Oleh: Wenceslaus Wege, S.Fil.
Dalam negara hukum yang demokratis, wewenang bukanlah alat kekuasaan, melainkan amanah. Setiap mandat jabatan publik disematkan dengan syarat mutlak: dijalankan sesuai aturan perundang-undangan, bukan berdasarkan selera dan kepentingan pribadi atau kelompok. Namun, dalam praktik, amanah ini kerap dikerdilkan menjadi instrumen kuasa semata.

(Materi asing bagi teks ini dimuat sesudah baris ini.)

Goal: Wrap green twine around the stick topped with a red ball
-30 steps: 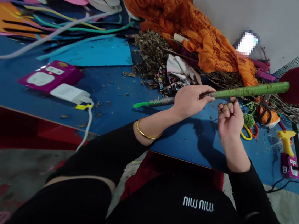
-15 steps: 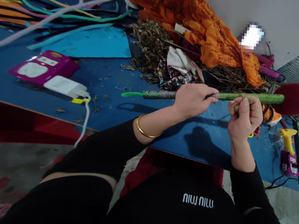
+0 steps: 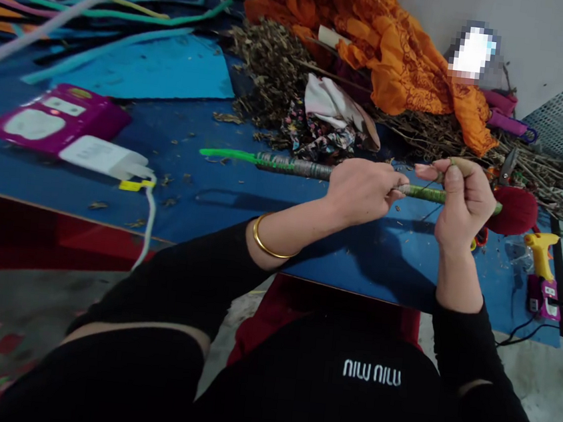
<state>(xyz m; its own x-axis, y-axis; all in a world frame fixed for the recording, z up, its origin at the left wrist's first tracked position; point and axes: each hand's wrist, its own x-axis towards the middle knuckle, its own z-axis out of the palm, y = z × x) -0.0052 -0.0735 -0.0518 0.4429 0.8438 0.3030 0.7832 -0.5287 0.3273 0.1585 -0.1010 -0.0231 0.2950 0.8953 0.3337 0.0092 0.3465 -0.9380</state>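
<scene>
A long stem [image 3: 310, 170] lies across in front of me, wrapped in grey and green, with a bright green tip [image 3: 227, 154] at its left end. At the other end is a dark red rounded head [image 3: 517, 212]. My left hand [image 3: 361, 189], with a gold bangle at the wrist, is closed around the stem's middle. Just above the green part, my right hand [image 3: 466, 200] pinches a thin dark strand [image 3: 431, 182] that runs down to the stem beside my left fingers. What sits inside the right palm is hidden.
Dried twigs and leaves [image 3: 266, 68], orange cloth [image 3: 402, 62] and scissors [image 3: 508, 166] lie at the back. A purple power strip [image 3: 78, 109] with a white plug stands left. A yellow glue gun [image 3: 540, 252] is at the right. Foam strips [image 3: 101, 14] fill the far left.
The stem has tilted, so its red head now sits lower and nearer my right hand. My right fingers have risen a little with the strand; my left hand keeps its hold.
</scene>
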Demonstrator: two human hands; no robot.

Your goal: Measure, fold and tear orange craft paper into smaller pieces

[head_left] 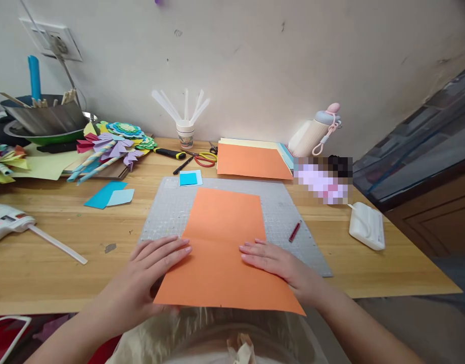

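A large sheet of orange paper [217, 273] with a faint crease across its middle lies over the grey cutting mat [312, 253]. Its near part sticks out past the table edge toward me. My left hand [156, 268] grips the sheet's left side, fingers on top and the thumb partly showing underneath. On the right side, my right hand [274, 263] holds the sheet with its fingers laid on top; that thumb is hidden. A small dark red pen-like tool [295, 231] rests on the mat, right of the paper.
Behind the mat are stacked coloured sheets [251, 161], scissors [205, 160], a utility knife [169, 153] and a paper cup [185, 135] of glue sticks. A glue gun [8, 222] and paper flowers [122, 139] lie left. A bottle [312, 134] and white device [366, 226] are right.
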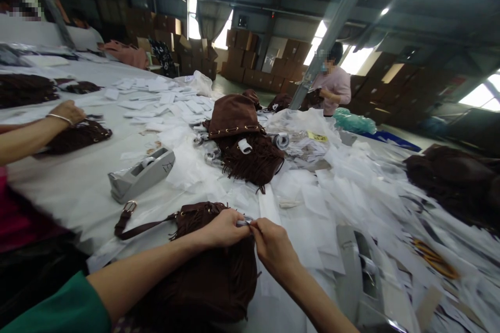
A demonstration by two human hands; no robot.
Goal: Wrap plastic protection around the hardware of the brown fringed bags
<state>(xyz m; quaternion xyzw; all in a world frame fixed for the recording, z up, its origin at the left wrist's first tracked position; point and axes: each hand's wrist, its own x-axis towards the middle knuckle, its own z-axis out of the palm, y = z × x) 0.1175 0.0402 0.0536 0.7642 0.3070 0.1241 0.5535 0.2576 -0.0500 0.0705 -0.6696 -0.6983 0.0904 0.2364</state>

Undang-Undang Nomor 5 Tahun 2014 tentang Aparatur Sipil Negara telah menjabarkan dengan terang bahwa pembinaan terhadap ASN harus dijauhkan dari kepentingan golongan. Pasal 98 ayat (1) menyatakan secara eksplisit:
"Pejabat dilarang menyalahgunakan wewenang dalam pembinaan ASN untuk kepentingan pribadi atau golongan."
Namun, pertanyaannya: siapa yang masih membaca pasal-pasal ini dengan hati yang jujur?
Belakangan, muncul fenomena absurd di beberapa daerah—CPNS, PPPK, guru, bidan, bahkan perawat diturunkan ke lapangan untuk menagih pajak. Sebuah praktik yang patut dipertanyakan, bukan hanya dari sisi legalitas, tetapi juga etika birokrasi. Bukankah ASN direkrut untuk menjalankan fungsi spesifik dalam tupoksi masing-masing? Lantas, ketika mereka digunakan sebagai “alat lapangan” untuk urusan yang tak sesuai mandat, ini pembinaan atau penyimpangan?
Jika ini disebut sebagai tugas negara, mengapa tidak cukup mengerahkan petugas yang berkompeten di bidang perpajakan? Jika ini hanya bentuk loyalitas terhadap pimpinan, apakah kita sedang melatih ASN menjadi profesional atau sekadar pengikut yang tak berpikir?
Pemerintahan yang baik bukan diukur dari seberapa banyak perintah dikeluarkan, melainkan seberapa konsisten pejabatnya menaati aturan. Niat baik sekalipun, bila melanggar hukum, tetaplah pelanggaran.
Kita harus waspada. Jika ASN dibiarkan terus-menerus dijadikan instrumen politik halus, maka cepat atau lambat hukum akan kehilangan wibawa. Ia hanya akan menjadi topeng yang menutupi hasrat kekuasaan. Dan ketika hukum bukan lagi panglima, yang berlaku adalah kehendak mereka yang duduk di kursi kekuasaan.
Max Weber, filsuf politik asal Jerman, pernah mengingatkan: “Wewenang yang tidak berpijak pada sistem dan aturan justru membuka jalan bagi penyimpangan.” Pesan ini tidak pernah kehilangan relevansi, terutama saat kita menyaksikan bagaimana batas antara tanggung jawab publik dan ambisi politik kian kabur.
Jangan diam. Jangan terus mengangguk. Jangan terjebak dalam ketaatan buta. Sebab, waras adalah satu-satunya perlawanan yang tersisa ketika sistem mulai kehilangan akal sehatnya.
Salam waras dari balik bukit tulang belulang.